* What needs to be done *
Retype only the lines running from the beginning of the entries below to the line with "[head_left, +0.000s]", both included. Do not include pictures.

* Stored items *
▼

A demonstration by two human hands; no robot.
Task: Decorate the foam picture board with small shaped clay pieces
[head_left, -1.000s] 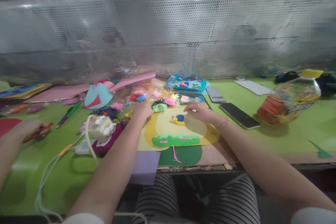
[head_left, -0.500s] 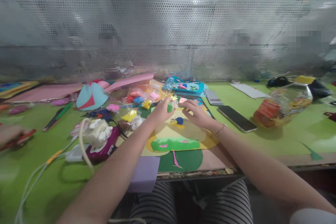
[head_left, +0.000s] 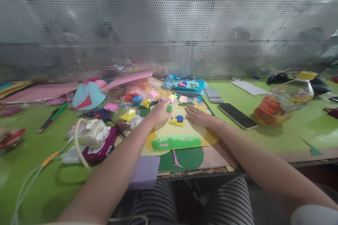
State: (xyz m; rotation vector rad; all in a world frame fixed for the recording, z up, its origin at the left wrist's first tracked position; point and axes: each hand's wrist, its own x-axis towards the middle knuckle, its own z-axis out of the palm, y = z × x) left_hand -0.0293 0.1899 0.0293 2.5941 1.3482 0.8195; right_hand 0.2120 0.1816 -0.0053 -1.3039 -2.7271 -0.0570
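Observation:
My left hand (head_left: 160, 111) is closed around a small lump of green clay (head_left: 169, 108), over the upper left of a pale yellow paper shape (head_left: 165, 130). My right hand (head_left: 197, 116) lies flat on the paper's right side, fingers stretched out and holding nothing. Between the hands sits a snail-like clay figure with a blue shell (head_left: 179, 119) and yellow body. Along the paper's lower edge runs a green clay strip (head_left: 182, 143) with pink patches. Dark green paper (head_left: 194, 160) shows beneath.
Bagged coloured clay (head_left: 137, 99) and a power adapter (head_left: 93, 133) with cables stand to the left. A phone (head_left: 237, 116) and a tilted bottle (head_left: 282, 103) are on the right. At the far left, another person's hand (head_left: 10, 140) holds red-handled scissors (head_left: 16, 137).
My right hand has come down from a raised, curled position to lie flat on the yellow paper. My left hand keeps the green clay. The view has shifted slightly.

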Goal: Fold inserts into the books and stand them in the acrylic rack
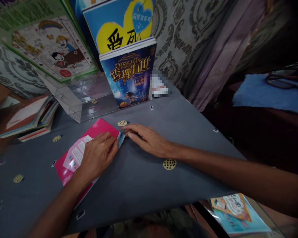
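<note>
A pink book [98,126] lies at a slant on the grey patterned tablecloth, with a paler pink panel of small print and icons on its cover. My left hand [97,154] rests over it, fingers curled down at its right edge and closed on it. A light blue strip [121,138] shows at that edge beside the fingertips. Just to the right is my right hand [149,140], its fingers stretched toward the book's corner and holding nothing I can see. The undersides of both hands are hidden.
A clear acrylic stand [69,102] at the back bears upright books, among them a dark blue book [131,76] and a green-bordered one [52,49]. Several books [37,115] are stacked at left. A blue cloth [263,94] with glasses lies at right; a colourful book [238,211] sits lower right.
</note>
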`<state>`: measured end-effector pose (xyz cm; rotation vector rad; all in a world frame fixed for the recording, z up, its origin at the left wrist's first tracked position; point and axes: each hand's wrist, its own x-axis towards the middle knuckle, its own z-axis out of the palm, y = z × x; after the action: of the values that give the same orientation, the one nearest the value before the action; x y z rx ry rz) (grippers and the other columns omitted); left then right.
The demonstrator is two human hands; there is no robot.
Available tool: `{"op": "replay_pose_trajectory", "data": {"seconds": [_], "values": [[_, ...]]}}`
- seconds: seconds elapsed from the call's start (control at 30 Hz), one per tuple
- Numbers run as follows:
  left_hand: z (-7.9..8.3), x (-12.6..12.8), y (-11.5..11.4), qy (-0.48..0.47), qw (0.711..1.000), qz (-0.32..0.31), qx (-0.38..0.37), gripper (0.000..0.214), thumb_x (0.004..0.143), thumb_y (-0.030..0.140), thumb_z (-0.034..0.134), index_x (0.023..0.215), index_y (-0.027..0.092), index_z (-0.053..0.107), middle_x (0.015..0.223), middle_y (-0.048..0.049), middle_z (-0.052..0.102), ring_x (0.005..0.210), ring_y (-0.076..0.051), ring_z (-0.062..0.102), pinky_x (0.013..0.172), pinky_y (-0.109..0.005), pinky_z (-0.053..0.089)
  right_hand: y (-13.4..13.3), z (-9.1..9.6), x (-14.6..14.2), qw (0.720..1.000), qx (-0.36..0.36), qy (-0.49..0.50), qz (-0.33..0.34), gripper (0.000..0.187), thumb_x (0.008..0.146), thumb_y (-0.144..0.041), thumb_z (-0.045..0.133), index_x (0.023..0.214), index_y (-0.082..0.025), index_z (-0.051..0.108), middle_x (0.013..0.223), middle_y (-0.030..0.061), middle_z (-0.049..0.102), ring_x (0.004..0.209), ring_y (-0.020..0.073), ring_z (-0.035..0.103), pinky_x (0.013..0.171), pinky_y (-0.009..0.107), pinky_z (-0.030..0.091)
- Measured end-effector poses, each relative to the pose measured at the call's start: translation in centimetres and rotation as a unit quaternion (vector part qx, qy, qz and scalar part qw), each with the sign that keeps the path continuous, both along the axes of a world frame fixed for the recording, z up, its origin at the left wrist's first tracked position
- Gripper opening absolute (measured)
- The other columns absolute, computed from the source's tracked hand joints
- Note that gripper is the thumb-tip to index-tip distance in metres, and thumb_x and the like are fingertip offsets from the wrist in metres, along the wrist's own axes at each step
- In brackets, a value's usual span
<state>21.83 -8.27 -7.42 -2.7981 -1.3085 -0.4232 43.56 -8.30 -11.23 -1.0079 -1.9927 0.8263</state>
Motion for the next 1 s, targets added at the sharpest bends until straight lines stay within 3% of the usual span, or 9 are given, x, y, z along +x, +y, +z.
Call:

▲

* Written solution *
A demonstration by two human hands; no robot.
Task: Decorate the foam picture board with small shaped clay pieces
[head_left, -1.000s] 
[head_left, -0.500s] 
[head_left, +0.000s] 

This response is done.